HOW CAN I GET THE MOST BENEFIT FROM RITUXAN TREATMENT?
It's not clear-cut. Some patients may benefit from eight weeks of Rituxan treatment, but for others, four weeks of therapy may be just as effective. Scientists suspect that bulky disease, or another type of cancer, chronic lymphocytic leukemia (CLL, for which Rituxan therapy is showing some promise for treatment), may simply require a higher blood level of the Rituxan antibody to adequately attack the cancer. This is an issue you should discuss with your doctor.
MY DOCTOR TOLD ME MY NHL IS IN REMISSION-CAN I TAKE RITUXAN TO HELP KEEP THE LYMPHOMA AWAY?
Yes. So-called "maintenance therapy," in which you receive a Rituxan treatment every six months or so, is safe and may even have beneficial effects. Giving Rituxan in this way may delay the time until you need to be re-treated with chemotherapy, a tactic that could reduce side effects or prevent secondary problems that stem from chemotherapy treatment. Further research is ongoing to determine the full spectrum of benefits from maintenance therapy with Rituxan, including whether the medicine can keep lymphoma at bay for longer periods.
WHAT ABOUT OTHER TYPES OF LYMPHOMA OR OTHER CANCERS?

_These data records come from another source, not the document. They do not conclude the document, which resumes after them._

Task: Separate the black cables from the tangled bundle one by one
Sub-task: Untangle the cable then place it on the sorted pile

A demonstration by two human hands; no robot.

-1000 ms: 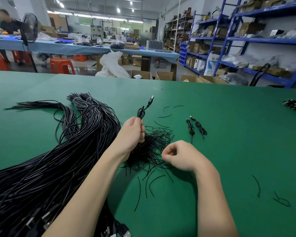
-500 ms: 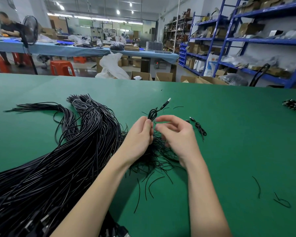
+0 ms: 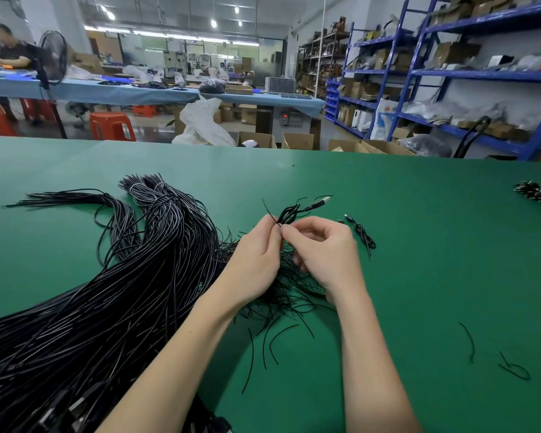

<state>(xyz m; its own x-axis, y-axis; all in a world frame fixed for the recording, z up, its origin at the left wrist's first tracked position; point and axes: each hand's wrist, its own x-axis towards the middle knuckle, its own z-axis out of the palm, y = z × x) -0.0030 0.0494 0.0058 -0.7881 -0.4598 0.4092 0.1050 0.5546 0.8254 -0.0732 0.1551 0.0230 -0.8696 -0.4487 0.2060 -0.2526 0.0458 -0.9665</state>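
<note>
Both hands raised just above the green table [image 3: 419,245], fingertips meeting: left hand [image 3: 256,260] and right hand [image 3: 322,248] pinching a coiled cable [image 3: 289,214], plug pointing right. Beneath them, short black ties [image 3: 291,295]; leftward, the big cable bundle [image 3: 107,292]. Beyond, blue shelves [image 3: 450,73], orange stools [image 3: 111,125].

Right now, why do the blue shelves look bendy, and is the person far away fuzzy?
Head view: the wide lens bows and tilts the blue shelves near the edge; the distant person is blurred; the hands and coiled cable look sharp; ceiling lights glare white.
</note>
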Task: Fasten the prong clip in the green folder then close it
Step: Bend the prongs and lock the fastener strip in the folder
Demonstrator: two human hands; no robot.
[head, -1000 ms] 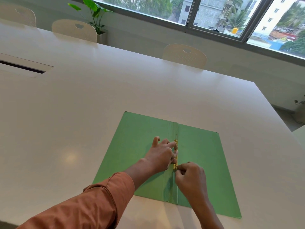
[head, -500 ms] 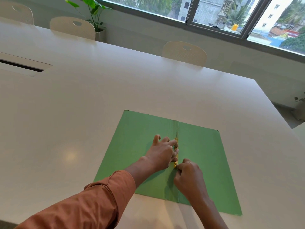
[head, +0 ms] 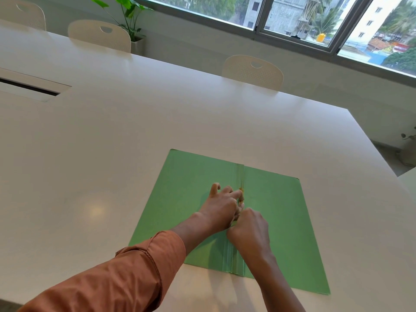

Roughly half of patients with NHL have the slow-growing, or indolent, type of disease. The other half have aggressive NHL, which spreads much more rapidly. Until now, Rituxan has only been approved for use with indolent NHL. To date, researchers have had success in curing aggressive NHL by other means (about 40 percent of patients with this form of NHL are cured after chemotherapy). Early laboratory studies hinted that the combination of Rituxan with chemotherapy had additive effects, working better than either treatment alone. Recent clinical studies have shown that Rituxan in combination with a chemotherapy treatment called CHOP (a mix of several different chemotherapy medicines) may cure more patients with aggressive NHL. Since these two types of medications work in different ways, and Rituxan therapy has fewer toxicities, patients given such a combined therapy can get a more effective treatment of their cancer without increased side effects associated with a higher dose or an additional type of chemotherapy, for instance.
Rituxan has also been shown to be effective in treating CLL as well as a similar cancer, small lymphocytic lymphoma, especially if used soon after diagnosis and in combination with chemotherapy. Early research with these cancers suggests that a longer dosing schedule with Rituxan may be more effective. Current research is investigating the use of Rituxan in patients undergoing bone marrow transplantation; preliminary results have shown that the treatment is safe, but more studies are needed to determine whether Rituxan treatment adds any benefit to the transplant procedure. Ask your doctor questions about what sort of treatment is best for you, and whether it makes sense to combine Rituxan therapy with chemotherapy.
Scientists are working hard to figure out the best way to use Rituxan to treat patients with NHL and other types of cancer, either alone or in combination with other types of medicines. Many clinical studies are underway to determine the best treatment schemes for certain types of patients. If ongoing trials prove that Rituxan works well at any time during the course of lymphoma, the next step may be to approve its use as a front-line therapy in newly diagnosed patients who have never been treated with any other cancer treatment.